Ce qui est fondamental ici, c’est que la crise du mondialisme libéral ne se résume pas à un simple rééquilibrage d’une structure défaillante. Le déséquilibre est inévitable lorsque toutes les économies poursuivent simultanément et de manière similaire le modèle anglo-saxon “libéral” axé sur les exportations.
Non, le problème plus grave est que le mythe archétypal selon lequel les individus (et les oligarques) poursuivent leur propre optimisation individuelle et distincte – grâce à la magie du marché – est tel que, globalement, leurs efforts combinés profiteront à la communauté dans son ensemble (Adam Smith) s’est également effondré.
En effet, l’idéologie à laquelle l’Occident s’accroche si farouchement – selon laquelle la motivation humaine est utilitaire (et uniquement utilitaire) – est une illusion. Comme l’ont souligné des philosophes et scientifiques tels que Hans Albert, la théorie de la maximisation des profits exclut a priori toute représentation du monde réel, rendant ainsi cette théorie invérifiable.
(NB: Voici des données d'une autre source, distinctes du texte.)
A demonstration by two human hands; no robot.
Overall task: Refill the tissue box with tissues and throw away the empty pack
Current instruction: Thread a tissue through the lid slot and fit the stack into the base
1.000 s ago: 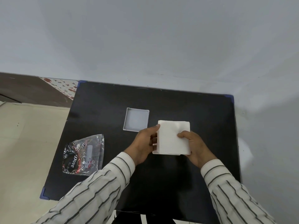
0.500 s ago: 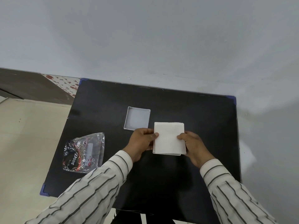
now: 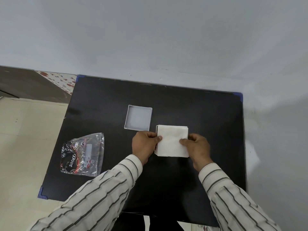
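Note:
A white stack of tissues [image 3: 172, 140] sits in the square tissue box, whose thin white rim [image 3: 156, 140] shows only along the stack's left side. My left hand [image 3: 144, 145] grips the stack's left edge, thumb on top. At the right edge, my right hand [image 3: 196, 147] holds the same stack with its thumb on top. The box's white lid [image 3: 138, 118] lies upside down just behind and left of the stack. An empty clear plastic pack [image 3: 82, 155] with black "Dove" print lies flat near the table's left edge.
The black table [image 3: 200, 114] stands against a pale wall at the back and right. Blue tape marks its corners [image 3: 42, 193]. Beige floor lies to the left. A patterned surface and dark wood [image 3: 30, 84] are at the far left.
Both hands lowered the tissue stack from a raised, tilted hold down toward the table, into the box. The lid and the empty pack have not moved.

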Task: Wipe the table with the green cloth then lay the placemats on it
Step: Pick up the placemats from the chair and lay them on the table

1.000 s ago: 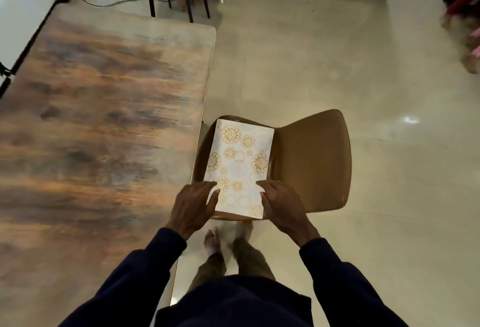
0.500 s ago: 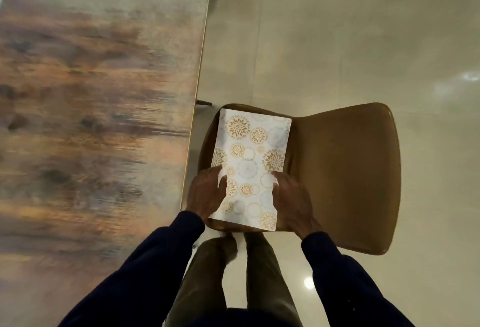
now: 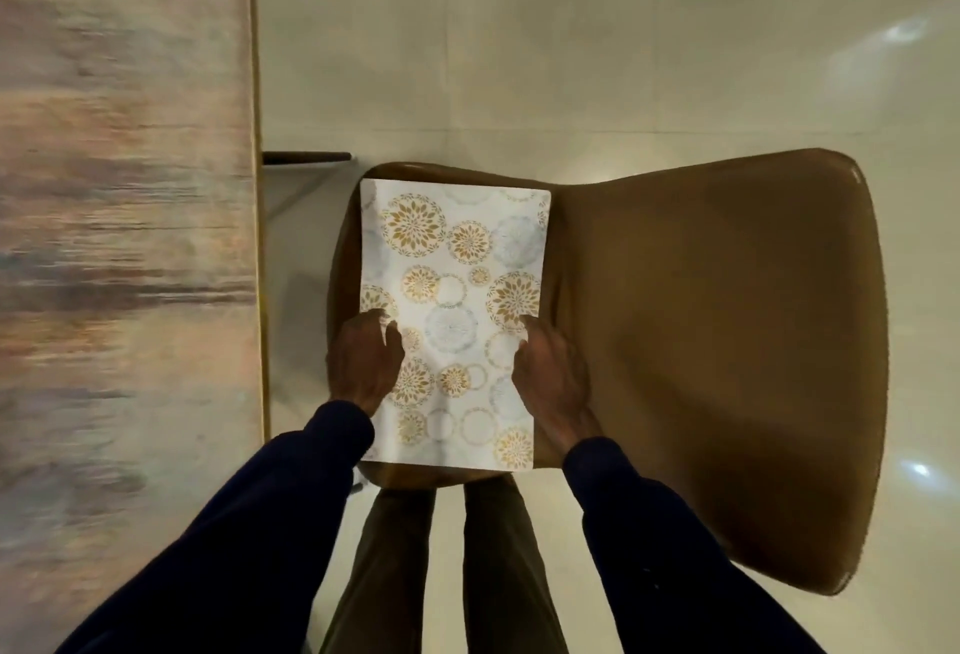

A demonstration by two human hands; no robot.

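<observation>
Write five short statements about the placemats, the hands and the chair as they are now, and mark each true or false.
1. The patterned placemats lie on the seat of the brown chair. True.
2. The chair stands beside the wooden table. True.
3. One hand hangs free of the placemats. False: the left hand holds their left edge and the right hand their right edge.
4. The placemats are spread on the table. False: they rest on the chair, off the table.
5. A green cloth hangs over the chair's back. False: no green cloth is in view.
</observation>
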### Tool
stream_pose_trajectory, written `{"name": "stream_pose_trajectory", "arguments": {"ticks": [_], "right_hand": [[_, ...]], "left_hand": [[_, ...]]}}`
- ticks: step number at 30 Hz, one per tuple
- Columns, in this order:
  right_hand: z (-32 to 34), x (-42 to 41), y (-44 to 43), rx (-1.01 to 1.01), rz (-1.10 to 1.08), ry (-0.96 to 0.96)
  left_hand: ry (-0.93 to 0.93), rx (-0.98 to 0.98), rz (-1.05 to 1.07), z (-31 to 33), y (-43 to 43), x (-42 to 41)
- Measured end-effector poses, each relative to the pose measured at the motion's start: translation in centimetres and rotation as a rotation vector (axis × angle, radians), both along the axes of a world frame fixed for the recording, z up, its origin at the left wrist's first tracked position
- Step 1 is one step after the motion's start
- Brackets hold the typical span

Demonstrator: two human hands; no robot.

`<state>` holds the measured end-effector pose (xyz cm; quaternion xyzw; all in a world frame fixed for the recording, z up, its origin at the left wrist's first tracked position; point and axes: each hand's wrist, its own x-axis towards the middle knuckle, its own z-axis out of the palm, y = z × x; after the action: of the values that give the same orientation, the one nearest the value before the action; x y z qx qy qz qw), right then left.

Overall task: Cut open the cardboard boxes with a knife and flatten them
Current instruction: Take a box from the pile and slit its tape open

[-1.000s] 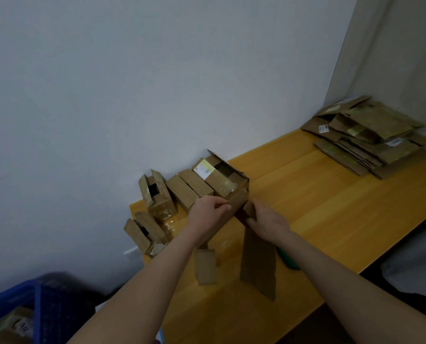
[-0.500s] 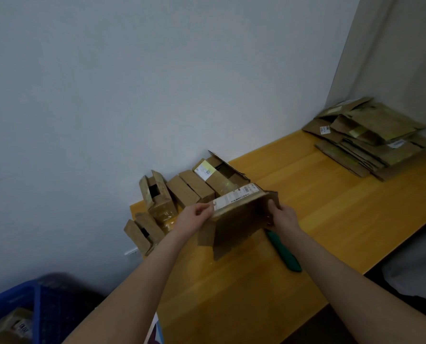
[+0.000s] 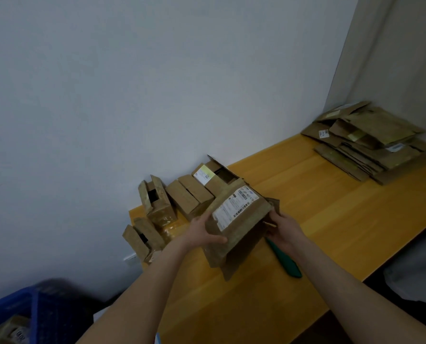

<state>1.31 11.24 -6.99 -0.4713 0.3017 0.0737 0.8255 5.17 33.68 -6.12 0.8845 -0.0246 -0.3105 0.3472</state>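
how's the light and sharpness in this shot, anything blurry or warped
Head view: dim, flat indoor light with only soft shadows; the blue crate at lower left is smeared by blur; the label on the held box shows its barcode but the print is too soft to read; the table and wall corner run slanted across the frame.

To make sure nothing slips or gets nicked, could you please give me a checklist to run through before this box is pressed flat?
1. Both hands on the labelled box: the left hand and right hand grip opposite sides. Ok.
2. Knife out of hand: it lies on the table below the right wrist. Ok.
3. Knife blade covered: its front end is hidden behind the box. Cannot tell.
4. Both box ends cut open: the lower flaps hang loose, the far end is unseen. Cannot tell.
5. Bare table between the box and the flattened pile. Ok.
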Motion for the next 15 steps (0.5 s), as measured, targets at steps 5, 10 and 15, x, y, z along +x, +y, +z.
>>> {"name": "stream_pose_trajectory", "arguments": {"ticks": [5, 10, 15], "right_hand": [[0.0, 0.4, 0.5, -0.117, -0.137, 0.034], [0.6, -0.1, 0.3, -0.084, -0.089, 0.005], [1.3, -0.4, -0.6, 0.000, -0.016, -0.007]], "left_hand": [[-0.402, 0.036, 0.203, 3.6, -3.1, 3.4], [-0.328, 0.109, 0.186, 4.6, -1.8, 2.9], [-0.129, -0.129, 0.245, 3.3, -1.2, 1.7]]}}
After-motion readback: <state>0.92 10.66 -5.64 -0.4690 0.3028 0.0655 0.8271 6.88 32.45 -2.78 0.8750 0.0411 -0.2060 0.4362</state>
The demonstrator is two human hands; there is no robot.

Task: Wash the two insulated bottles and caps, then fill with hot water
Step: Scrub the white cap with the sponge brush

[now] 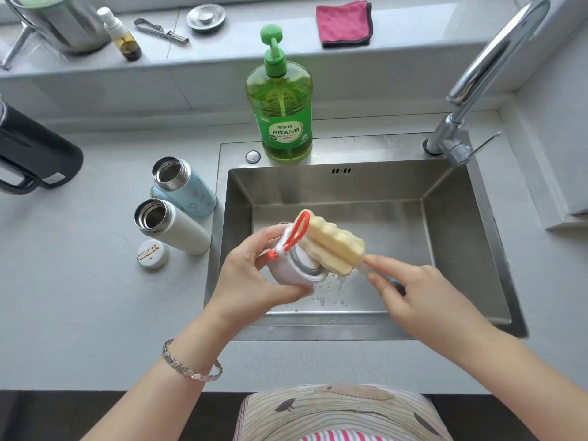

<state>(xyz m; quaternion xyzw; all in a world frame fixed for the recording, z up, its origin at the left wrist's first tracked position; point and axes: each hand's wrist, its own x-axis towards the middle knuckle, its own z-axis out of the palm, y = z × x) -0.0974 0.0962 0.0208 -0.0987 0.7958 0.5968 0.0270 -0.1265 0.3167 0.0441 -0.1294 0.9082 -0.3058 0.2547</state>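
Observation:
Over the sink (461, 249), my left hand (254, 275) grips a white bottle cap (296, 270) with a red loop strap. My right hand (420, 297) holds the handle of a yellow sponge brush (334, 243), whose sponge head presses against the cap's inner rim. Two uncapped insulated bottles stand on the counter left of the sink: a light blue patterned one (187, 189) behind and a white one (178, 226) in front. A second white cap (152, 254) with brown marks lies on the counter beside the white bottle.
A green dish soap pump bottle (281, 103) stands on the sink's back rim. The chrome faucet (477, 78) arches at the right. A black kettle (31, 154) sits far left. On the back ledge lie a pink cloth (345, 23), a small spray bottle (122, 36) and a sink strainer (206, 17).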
Paradoxalement, Trump est pourtant, bien sûr, le chef de file de tous les maximalistes utilitaristes ! Est-il alors le prophète d’un retour à l’ère des magnats américains flamboyants du XIXe siècle, ou le partisan d’une refonte plus fondamentale ?
En termes simples, l’Occident est incapable de passer à une structure économique alternative (telle qu’un modèle “fermé” à circulation interne) parce qu’il est précisément trop investi idéologiquement dans les fondements philosophiques du modèle actuel – remettre en question ces fondamentaux équivaut à trahir les valeurs européennes et les valeurs fondatrices de la liberté américaine (issues de la Révolution française).
La réalité est qu’aujourd’hui, la vision occidentale de ses prétendues “valeurs” athéniennes est tout aussi discréditée que sa théorie économique dans le reste du monde, y compris parmi une part importante de sa propre population, en colère et désabusée !
En conclusion, ne comptez pas sur les élites européennes pour vous offrir une vision cohérente du nouvel ordre mondial. Elles sont en plein effondrement et préoccupées par leur propre survie face à un monde occidental moribond et à la crainte d’un retour de bâton de leurs électeurs.
Cette nouvelle ère marque toutefois la fin de l’“ancienne politique” : les étiquettes “rouge contre bleu” ou “droite contre gauche” perdent toute leur raison d’être. De nouvelles identités et de nouveaux groupes politiques sont déjà en train de se former, même si leurs contours ne sont pas encore définis.